CO2 Live Line Cleaning
Electrical Utility Services
Clean Your Energized High Voltage Distribution Systems with CO2 Dry Ice Blast Cleaning
CO2 dry ice blast cleaning is a process that can be safely used on energized apparatus. It avoids costly switching procedures and the lost revenue associated with customer power outages.Our unique Live Line process has been applied to pad-mounted underground distribution equipment, operating at phase-to-phase voltages up to 28 kV. Cleaning applications include air insulated live-front switchgear cabinets, pad-mounted transformers, transformer rooms, and vaults.
Here’s What We Offer
We provide Live Line CO2 dry ice blast cleaning of high voltage equipment, detailed Visual inspection services including Thermographic IR imaging and Ultrasound tracking and arcing hot spot detection services. We supply a comprehensive Trouble Report that can be customized to suit your database. Utilizing certified licensed Power Lineman crews provides a high level of safety and electrical hazard awareness. And efficiency with our year-round, Canada-wide emergency and scheduled contract cleaning services.
Advantages of CO2 Dry Ice Blast Cleaning
You will not undergo interruption of service. Reduces power interruptions caused by flashovers. And there’s no pre-clean or clean-up because the dry ice disappears on contact. It’s a completely dry process–no drying time is required. There is no damage to your system components, and no lost revenue due to customer power outages. This process will improve system reliability and customer satisfaction. Benefit from this environmentally friendly process that doesn’t require utility manpower. Benefit from immediate cost-savings.

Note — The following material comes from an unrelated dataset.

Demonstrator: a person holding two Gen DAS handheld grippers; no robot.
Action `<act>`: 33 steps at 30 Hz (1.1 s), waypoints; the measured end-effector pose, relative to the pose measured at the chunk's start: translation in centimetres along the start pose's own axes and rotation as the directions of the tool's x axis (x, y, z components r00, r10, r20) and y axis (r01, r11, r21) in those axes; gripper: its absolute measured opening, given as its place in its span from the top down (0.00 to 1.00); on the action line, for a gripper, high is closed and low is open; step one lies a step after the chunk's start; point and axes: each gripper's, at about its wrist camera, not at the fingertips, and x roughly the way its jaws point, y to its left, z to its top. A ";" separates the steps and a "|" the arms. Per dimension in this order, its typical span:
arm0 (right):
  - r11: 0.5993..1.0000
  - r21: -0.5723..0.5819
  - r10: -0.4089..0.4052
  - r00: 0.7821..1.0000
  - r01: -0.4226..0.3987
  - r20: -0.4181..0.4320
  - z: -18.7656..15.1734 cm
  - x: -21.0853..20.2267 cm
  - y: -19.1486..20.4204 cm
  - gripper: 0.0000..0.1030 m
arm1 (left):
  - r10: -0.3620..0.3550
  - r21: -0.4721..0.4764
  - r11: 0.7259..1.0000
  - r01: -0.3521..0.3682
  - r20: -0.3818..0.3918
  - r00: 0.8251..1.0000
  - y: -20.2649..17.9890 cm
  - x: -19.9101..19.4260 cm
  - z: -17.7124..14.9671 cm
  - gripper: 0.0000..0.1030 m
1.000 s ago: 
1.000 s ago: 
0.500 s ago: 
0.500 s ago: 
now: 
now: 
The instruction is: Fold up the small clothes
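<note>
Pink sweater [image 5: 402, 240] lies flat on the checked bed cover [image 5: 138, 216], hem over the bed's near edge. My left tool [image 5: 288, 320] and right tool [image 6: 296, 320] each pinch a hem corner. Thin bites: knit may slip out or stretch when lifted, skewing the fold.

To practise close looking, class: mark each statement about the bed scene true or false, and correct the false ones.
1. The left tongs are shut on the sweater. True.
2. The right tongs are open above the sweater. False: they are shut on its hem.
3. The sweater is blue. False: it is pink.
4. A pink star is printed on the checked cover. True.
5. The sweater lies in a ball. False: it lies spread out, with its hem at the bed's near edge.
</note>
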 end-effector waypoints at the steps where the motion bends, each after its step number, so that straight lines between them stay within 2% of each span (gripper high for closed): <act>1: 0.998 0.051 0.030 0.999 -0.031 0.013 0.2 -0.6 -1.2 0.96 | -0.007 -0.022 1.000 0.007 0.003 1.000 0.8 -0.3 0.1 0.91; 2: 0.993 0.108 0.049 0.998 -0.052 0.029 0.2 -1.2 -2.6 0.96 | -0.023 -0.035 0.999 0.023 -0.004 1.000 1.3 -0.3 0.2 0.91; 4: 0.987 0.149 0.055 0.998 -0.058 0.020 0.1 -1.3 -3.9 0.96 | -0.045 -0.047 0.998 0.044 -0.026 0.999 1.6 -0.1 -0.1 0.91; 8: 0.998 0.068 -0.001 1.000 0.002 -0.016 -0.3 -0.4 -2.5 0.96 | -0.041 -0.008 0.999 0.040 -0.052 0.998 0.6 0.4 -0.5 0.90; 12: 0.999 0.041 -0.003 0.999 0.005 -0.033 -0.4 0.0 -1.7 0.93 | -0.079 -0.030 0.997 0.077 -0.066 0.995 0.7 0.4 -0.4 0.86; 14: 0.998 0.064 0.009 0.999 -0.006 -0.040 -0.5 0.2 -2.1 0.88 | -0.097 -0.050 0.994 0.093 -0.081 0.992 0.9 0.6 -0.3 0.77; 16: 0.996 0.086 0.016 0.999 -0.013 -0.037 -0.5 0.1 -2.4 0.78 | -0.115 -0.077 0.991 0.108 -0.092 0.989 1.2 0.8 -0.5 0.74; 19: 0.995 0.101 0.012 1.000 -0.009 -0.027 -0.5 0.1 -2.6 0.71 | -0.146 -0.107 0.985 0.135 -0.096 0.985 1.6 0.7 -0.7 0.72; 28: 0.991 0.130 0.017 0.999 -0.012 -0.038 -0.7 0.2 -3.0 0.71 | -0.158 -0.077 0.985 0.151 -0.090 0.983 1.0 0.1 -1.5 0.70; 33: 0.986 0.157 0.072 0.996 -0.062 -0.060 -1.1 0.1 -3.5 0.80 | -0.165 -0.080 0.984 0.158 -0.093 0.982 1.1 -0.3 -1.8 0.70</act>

Wickens Industrial Contract CO2 Dry Ice Blast Cleaning:
An Efficient, Cost-effective and Environmentally Friendly Electrical Utility Cleaning Solution
With two fully equiped utility service vehicles, Wickens Industrial Live Line can quickly respond to the needs of our utility customers. Whether the need is 4 PMH switch gear or 200 we can handle your needs. We can average 5 units a day, 25 to 30 units a week to complete dry ice cleaning projects efficiently and on time.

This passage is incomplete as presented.